Requirement:
Copy the lines of the data below exactly, starting at the first and stopping after the line that contains "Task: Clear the"; include no pictures.

Records for this task:
/---

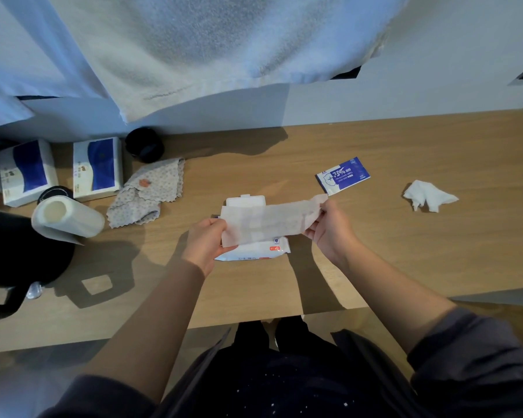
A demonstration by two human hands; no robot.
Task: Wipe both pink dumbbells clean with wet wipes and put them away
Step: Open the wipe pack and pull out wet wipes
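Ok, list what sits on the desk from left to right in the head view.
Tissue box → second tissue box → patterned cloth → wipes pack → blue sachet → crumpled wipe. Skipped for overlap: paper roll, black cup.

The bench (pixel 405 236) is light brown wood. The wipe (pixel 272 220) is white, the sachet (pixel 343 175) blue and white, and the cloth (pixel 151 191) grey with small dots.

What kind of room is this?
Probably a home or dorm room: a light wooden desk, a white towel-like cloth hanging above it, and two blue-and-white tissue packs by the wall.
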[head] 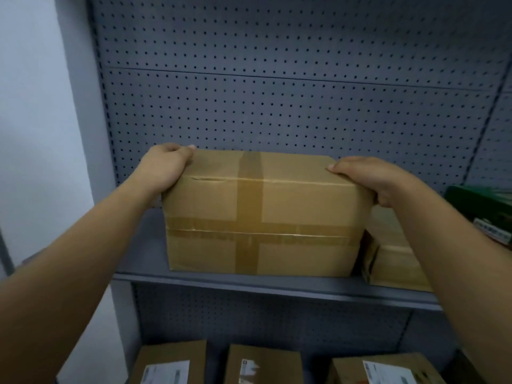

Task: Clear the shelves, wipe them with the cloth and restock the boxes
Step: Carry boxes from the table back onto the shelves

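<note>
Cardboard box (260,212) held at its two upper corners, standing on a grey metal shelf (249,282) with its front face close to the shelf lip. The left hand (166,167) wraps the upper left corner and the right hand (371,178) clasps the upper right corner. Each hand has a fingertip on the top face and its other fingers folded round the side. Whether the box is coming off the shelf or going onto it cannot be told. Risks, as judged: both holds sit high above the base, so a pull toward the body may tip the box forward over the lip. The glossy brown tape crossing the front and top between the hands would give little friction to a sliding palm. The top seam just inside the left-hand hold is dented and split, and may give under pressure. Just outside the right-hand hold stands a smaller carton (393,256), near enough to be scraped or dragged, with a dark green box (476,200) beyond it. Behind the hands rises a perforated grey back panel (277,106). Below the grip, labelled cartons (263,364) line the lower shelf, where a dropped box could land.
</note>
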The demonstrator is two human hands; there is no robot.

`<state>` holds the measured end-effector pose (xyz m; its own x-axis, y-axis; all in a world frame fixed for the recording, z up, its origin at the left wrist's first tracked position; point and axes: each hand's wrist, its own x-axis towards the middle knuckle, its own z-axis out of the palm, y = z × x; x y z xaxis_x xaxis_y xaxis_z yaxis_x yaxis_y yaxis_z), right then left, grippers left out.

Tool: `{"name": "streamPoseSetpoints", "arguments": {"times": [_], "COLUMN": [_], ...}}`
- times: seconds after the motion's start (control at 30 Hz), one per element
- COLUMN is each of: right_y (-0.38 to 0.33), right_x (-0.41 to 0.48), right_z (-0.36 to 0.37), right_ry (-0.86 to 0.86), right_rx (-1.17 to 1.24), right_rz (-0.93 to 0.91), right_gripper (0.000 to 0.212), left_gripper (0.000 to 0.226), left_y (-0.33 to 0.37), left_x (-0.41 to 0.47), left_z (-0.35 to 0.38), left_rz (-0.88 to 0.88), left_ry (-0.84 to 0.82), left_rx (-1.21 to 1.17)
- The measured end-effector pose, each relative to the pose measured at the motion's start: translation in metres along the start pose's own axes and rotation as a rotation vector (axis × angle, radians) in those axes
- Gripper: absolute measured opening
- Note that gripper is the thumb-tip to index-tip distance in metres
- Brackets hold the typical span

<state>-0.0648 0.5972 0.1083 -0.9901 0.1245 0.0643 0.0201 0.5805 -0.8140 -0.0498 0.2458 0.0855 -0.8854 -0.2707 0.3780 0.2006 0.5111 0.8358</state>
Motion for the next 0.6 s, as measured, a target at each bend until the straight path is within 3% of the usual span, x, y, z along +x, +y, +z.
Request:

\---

Answer to this problem:
A demonstration by two human hands; no robot.
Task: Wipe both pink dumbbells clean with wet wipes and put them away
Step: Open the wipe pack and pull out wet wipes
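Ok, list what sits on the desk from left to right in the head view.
Tissue box → second tissue box → patterned cloth → wipes pack → blue sachet → crumpled wipe. Skipped for overlap: paper roll, black cup.

The bench (pixel 405 236) is light brown wood. The wipe (pixel 272 220) is white, the sachet (pixel 343 175) blue and white, and the cloth (pixel 151 191) grey with small dots.

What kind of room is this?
Probably a home or dorm room: a light wooden desk, a white towel-like cloth hanging above it, and two blue-and-white tissue packs by the wall.
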[head] 

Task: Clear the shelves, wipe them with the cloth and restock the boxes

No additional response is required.